# TileIR

**Repository Path**: mirrors_microsoft/TileIR

## Basic Information

- **Project Name**: TileIR
- **Description**: No description available
- **Primary Language**: Unknown
- **License**: MIT
- **Default Branch**: main
- **Homepage**: None
- **GVP Project**: No

## Statistics

- **Stars**: 0
- **Forks**: 0
- **Created**: 2025-02-16
- **Last Updated**: 2026-05-16

## Categories & Tags

**Categories**: Uncategorized

**Tags**: None

## README

<div align="center">

# TileIR

</div>

TileIR (**tile-ir**) is a concise domain-specific IR designed to streamline the development of high-performance GPU/CPU kernels (e.g., GEMM, Dequant GEMM, FlashAttention, LinearAttention). By employing a Pythonic syntax with an underlying compiler infrastructure on top of [TVM](https://tvm.apache.org/), TileIR allows developers to focus on productivity without sacrificing the low-level optimizations necessary for state-of-the-art performance.

## Tested Devices
Although TileIR aims to be portable across a range of devices, it has been specifically tested and validated on the following hardware: for NVIDIA GPUs, this includes the H100 (with Auto TMA/WGMMA support), A100, V100, RTX 4090, RTX 3090, and RTX A600; for AMD GPUs, it includes the MI250 (with Auto MatrixCore support) and the MI300X (with Async Copy support).

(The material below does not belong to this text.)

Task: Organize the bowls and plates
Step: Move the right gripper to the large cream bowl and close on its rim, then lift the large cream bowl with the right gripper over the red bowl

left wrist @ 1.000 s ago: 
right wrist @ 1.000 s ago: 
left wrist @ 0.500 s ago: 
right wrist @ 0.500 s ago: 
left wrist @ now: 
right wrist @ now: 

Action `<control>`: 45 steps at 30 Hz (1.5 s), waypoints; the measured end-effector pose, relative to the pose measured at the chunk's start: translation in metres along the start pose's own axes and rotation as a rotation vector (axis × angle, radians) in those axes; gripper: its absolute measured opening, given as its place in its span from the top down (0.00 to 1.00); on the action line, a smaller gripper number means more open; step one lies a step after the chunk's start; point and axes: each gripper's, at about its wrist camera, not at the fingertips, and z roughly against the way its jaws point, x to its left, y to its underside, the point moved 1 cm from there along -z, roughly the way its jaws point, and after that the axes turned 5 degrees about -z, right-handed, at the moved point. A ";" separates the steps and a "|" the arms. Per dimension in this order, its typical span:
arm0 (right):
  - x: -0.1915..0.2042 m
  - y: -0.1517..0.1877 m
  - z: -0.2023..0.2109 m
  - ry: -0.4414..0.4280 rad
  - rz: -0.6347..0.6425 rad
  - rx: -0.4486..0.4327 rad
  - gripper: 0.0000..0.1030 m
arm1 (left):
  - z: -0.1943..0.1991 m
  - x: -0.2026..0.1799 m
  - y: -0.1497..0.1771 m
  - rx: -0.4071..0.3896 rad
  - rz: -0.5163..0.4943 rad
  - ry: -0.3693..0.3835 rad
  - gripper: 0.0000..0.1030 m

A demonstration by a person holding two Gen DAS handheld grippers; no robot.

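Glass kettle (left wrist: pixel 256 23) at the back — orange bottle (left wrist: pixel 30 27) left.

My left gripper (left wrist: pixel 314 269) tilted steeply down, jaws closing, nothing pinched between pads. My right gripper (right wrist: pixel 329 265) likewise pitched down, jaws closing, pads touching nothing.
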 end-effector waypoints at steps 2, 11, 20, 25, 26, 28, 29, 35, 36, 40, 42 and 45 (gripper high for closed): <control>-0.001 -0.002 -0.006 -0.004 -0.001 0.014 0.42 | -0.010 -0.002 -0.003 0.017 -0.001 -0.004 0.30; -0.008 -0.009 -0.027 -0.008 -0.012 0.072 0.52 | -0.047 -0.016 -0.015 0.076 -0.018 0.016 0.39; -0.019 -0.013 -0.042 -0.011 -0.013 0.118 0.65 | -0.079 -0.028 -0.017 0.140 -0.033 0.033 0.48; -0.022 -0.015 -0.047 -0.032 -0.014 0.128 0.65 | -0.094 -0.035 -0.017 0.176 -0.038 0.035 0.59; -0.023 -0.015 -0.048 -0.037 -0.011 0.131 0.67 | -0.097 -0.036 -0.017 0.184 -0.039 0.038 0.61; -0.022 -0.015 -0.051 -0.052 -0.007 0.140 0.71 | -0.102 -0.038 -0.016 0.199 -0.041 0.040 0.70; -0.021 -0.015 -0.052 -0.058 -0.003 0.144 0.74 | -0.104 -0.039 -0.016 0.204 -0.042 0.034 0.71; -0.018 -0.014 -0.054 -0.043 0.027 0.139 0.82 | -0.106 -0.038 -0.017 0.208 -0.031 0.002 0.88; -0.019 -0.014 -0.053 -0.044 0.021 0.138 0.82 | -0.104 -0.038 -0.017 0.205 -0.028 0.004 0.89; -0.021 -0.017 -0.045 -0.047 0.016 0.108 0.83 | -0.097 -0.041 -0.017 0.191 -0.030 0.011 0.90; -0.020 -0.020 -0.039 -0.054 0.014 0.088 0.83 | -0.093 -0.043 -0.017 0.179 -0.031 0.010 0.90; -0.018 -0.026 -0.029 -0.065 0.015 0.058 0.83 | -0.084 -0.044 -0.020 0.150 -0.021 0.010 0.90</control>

## OP Implementation Examples
**TileIR** provides the building blocks to implement a wide variety of operators. Some examples include:

- [Matrix Multiplication](./examples/gemm/)
- [Dequantization GEMM](./examples/dequantize_gemm/)
- [Flash Attention](./examples/flash_attention/)
- [Flash Linear Attention](./examples/linear_attention/)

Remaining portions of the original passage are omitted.